Plemons accepted the invitation, and it went over well enough that friends urged them to play more shows. Mills had worn face paint and braided her hair for the show, and since Plemons is "kind of a cowboy," they jokingly called themselves Cowboy and Indian. The name stuck, and so did the project. Within months, they had booked a tour and hit the road. On Saturday, they'll play a set before one of their largest audiences so far at ACL Festival.

A lot of things have changed during the band's short existence. When Cowboy and Indian first went out on tour, Plemons was a working actor and they still didn't have much material. To beef up the lineup, they picked up a third member, Daniel James of San Francisco roots rock band Leopold and His Fiction. Since then, they've added three more members: Peder Gilham, Dorian Colbert and Stephanie Hunt, who introduced Mills and Plemons (she knew Mills as a fellow member of T Bird in the Breaks and worked with Plemons on "Friday Night Lights").

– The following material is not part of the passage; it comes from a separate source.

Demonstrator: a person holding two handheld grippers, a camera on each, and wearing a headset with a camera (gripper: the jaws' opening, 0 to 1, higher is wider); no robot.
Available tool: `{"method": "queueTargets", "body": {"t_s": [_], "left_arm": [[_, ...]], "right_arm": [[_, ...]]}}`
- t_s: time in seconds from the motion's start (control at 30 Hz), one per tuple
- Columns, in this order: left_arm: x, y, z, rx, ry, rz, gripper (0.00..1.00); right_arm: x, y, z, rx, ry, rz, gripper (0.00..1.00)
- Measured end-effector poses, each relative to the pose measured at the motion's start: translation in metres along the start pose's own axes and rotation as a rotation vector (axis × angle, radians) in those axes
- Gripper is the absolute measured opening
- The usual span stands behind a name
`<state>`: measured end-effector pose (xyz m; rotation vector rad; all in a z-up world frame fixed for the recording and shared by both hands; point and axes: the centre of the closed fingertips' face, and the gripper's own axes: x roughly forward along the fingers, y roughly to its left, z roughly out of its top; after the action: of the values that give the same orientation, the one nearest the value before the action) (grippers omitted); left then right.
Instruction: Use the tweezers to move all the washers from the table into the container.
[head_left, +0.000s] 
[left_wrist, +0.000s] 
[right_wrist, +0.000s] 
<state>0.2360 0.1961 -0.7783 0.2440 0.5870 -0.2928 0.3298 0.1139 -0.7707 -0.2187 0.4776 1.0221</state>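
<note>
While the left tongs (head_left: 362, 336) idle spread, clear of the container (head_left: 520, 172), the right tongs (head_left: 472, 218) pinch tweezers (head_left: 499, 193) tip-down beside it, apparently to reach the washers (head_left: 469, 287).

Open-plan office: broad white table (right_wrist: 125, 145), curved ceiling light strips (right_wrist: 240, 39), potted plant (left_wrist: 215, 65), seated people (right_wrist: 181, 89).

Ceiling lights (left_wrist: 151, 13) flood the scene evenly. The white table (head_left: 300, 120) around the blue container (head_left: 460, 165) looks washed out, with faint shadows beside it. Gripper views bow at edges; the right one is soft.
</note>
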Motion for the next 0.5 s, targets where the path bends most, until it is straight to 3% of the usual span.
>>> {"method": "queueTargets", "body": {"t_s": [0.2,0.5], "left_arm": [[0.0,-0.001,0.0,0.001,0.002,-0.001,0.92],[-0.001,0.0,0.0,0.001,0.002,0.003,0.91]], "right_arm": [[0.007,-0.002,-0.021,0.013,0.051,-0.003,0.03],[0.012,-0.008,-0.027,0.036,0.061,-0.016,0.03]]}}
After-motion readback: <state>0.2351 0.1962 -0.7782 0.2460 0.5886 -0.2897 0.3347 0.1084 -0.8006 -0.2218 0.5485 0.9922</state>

For Mills, the growth of the band is one part of the whirlwind that has been the last 18 months, during which the band has managed to record one album and enough material for a second, despite being on the road most of the time.

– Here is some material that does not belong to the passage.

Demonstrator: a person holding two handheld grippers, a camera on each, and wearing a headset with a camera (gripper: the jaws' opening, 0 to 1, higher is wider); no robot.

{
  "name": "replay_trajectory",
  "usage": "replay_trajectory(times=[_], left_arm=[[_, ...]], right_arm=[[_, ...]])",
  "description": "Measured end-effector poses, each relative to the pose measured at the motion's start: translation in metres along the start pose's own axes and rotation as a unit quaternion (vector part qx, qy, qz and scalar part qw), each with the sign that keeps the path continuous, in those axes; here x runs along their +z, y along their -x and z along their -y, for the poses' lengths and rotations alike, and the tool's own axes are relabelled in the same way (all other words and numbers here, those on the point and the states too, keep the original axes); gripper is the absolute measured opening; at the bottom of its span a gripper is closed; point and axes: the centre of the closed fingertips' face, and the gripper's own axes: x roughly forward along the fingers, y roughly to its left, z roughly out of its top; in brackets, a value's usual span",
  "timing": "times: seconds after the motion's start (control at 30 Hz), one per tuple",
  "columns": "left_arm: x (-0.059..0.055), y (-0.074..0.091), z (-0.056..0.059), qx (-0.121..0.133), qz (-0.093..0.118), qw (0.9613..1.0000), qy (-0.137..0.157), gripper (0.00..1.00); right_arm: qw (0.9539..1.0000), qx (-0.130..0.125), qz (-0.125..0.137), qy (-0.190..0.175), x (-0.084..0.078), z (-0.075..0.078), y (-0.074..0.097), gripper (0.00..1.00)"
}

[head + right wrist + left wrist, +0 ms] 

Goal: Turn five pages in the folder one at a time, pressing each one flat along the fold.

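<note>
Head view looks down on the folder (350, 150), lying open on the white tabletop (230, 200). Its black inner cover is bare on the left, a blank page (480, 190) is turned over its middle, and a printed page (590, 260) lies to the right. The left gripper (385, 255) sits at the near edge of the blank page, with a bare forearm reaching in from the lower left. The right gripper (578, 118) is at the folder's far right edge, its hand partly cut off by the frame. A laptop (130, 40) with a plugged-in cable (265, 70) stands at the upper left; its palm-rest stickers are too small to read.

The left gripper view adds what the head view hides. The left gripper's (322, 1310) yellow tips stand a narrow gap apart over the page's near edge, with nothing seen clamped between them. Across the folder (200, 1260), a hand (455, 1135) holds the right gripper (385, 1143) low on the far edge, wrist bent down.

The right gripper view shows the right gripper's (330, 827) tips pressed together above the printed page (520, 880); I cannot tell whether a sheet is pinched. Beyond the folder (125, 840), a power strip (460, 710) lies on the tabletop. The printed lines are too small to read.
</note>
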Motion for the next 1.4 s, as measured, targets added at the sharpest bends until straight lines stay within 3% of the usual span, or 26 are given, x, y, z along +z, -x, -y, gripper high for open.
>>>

"Basically everything that's happened to our band so far has been us just trying to keep up with ourselves," she says. "We had no intentions of starting a band, but then people kind of liked it, and then we had a tour booked, and by the time we got done with that tour we had another tour booked, and we just never really stopped touring, and eventually recorded an album over the last year and a half in four or five different states."

That album still hasn't been released. The band is trying to figure out the best way to do that, whether it's with a label or independently. They have put out two singles, "Troubled Tracks" and "Ledbellies," which differ pretty dramatically in style. "Troubled Tracks" is a slow, sparse country lament, with Plemons taking the lead with a sad croon not completely unlike a "Heartbreaker" era Ryan Adams. "Ledbellies (Hurt My Pride)" is a different beast, an old-timey, toe tapping blues number with James and Mills taking vocal duties.

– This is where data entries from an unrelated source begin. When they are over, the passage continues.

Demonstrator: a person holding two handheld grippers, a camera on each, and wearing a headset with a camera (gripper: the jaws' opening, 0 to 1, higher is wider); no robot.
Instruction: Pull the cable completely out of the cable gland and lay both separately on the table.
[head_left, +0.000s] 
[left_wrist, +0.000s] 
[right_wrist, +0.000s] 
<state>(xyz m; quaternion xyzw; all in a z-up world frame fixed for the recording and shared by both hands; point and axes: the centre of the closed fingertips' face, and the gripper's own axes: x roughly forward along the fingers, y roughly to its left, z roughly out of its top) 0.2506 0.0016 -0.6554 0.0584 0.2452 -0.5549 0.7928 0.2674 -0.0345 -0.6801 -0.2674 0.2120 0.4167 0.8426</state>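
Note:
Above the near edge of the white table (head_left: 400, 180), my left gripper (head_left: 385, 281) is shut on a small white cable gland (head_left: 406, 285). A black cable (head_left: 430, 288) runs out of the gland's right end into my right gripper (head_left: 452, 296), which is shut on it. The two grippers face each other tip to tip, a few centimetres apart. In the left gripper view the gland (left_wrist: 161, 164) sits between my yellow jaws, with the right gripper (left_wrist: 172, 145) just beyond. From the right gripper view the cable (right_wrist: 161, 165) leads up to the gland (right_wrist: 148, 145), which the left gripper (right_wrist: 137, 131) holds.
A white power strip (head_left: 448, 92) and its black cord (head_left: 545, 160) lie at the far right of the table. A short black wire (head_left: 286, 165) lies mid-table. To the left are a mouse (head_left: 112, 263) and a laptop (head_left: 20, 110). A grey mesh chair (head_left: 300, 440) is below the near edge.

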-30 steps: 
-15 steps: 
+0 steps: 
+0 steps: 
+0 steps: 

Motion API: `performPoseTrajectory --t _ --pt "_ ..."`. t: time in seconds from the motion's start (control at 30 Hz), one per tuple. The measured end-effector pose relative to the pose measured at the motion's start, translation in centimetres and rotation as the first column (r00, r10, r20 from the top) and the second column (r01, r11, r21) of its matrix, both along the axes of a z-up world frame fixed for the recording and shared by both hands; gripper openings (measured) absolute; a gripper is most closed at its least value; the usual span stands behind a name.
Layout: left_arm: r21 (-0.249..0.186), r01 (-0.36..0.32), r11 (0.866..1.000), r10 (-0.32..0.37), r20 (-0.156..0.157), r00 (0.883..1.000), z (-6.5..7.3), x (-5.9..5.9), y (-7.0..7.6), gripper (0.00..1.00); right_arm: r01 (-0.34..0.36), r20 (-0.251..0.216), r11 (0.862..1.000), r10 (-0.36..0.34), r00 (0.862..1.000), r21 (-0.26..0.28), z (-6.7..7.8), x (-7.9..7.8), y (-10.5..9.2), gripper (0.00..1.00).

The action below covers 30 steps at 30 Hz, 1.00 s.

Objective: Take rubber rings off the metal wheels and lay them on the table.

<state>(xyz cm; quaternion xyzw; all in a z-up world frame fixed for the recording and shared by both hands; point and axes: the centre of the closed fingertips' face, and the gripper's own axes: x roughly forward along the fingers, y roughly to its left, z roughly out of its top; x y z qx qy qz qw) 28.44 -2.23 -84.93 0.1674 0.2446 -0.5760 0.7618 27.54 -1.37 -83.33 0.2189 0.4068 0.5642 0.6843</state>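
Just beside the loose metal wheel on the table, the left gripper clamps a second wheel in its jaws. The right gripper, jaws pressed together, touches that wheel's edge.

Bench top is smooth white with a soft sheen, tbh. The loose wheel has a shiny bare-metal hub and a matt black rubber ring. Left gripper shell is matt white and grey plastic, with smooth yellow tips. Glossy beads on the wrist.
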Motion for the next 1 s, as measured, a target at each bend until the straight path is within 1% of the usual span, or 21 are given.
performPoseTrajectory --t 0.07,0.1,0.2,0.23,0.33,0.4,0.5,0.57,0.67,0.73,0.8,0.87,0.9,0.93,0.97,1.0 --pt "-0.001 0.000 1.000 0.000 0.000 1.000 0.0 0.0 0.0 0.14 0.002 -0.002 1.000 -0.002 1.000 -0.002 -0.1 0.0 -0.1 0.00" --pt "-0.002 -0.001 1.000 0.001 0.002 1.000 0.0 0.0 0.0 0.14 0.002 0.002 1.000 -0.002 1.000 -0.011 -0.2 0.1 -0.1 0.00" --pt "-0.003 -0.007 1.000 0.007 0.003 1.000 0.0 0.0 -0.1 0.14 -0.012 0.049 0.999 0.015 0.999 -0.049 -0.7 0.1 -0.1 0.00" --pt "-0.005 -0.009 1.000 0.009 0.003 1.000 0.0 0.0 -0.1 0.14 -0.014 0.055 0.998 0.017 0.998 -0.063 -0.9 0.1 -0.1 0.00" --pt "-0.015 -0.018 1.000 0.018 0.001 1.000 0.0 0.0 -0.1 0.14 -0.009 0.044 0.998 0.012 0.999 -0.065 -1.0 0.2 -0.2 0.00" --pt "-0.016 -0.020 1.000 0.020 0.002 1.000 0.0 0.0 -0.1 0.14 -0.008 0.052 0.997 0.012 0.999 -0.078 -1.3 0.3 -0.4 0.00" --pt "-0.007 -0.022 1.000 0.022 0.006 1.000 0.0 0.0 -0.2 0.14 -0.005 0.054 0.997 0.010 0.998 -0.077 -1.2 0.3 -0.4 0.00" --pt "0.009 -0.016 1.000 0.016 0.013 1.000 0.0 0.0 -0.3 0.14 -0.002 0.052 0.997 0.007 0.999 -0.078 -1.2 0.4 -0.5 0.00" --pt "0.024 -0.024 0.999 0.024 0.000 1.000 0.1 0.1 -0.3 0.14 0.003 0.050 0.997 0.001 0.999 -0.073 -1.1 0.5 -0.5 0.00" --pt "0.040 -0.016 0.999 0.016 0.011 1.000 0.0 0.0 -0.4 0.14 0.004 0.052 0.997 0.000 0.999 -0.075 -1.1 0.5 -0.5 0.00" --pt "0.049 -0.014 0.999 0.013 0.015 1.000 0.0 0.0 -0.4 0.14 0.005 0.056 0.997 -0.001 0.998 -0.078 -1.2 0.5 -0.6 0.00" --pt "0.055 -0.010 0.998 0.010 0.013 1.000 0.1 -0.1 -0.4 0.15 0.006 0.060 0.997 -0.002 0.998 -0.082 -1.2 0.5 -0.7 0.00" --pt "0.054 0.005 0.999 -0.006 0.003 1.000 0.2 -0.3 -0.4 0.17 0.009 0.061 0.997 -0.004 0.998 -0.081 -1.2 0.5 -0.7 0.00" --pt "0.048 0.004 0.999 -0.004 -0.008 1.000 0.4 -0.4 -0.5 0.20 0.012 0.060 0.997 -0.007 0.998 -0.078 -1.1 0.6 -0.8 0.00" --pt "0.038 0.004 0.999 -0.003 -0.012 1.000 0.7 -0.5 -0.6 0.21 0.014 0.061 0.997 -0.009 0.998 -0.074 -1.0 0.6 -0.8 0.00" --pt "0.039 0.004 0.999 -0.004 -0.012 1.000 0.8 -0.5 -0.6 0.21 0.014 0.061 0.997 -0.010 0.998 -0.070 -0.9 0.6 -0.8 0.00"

The band takes pride in their diverse style, according to Mills, who says that her tastes are rooted more in Rosemary Clooney, Bing Crosby and "things that are vocally and melodically driven." James is more rock-inclined, she says, while Plemons tends to draw from Hank Williams or singer songwriters like Townes Van Zandt. It's a difference that is reflected on the upcoming album. The writing process for the group thus far has been fairly collaborative, Mills says, something that has resulted in a set of recordings that blend their various influences.

"Some of our songs are clearly rock or clearly gospel and some of them are folk, and the rest of them kind of blur the lines," Mills says. "They're really hard to put into a genre. I think what we're most proud about the album is that we don't really have two songs that sound anything alike."

As for plans beyond the Austin City Limits Music Festival, the band plans to continue touring, something which Mills says has taken some getting used to. "A lot of times when you're going from one gig to the next gig, one venue owner isn't concerned with how far away you were the night before. They just want you there and they want you to put on a good show. It was a lot harder than I thought. Tour is amazing, it's also difficult and tiring."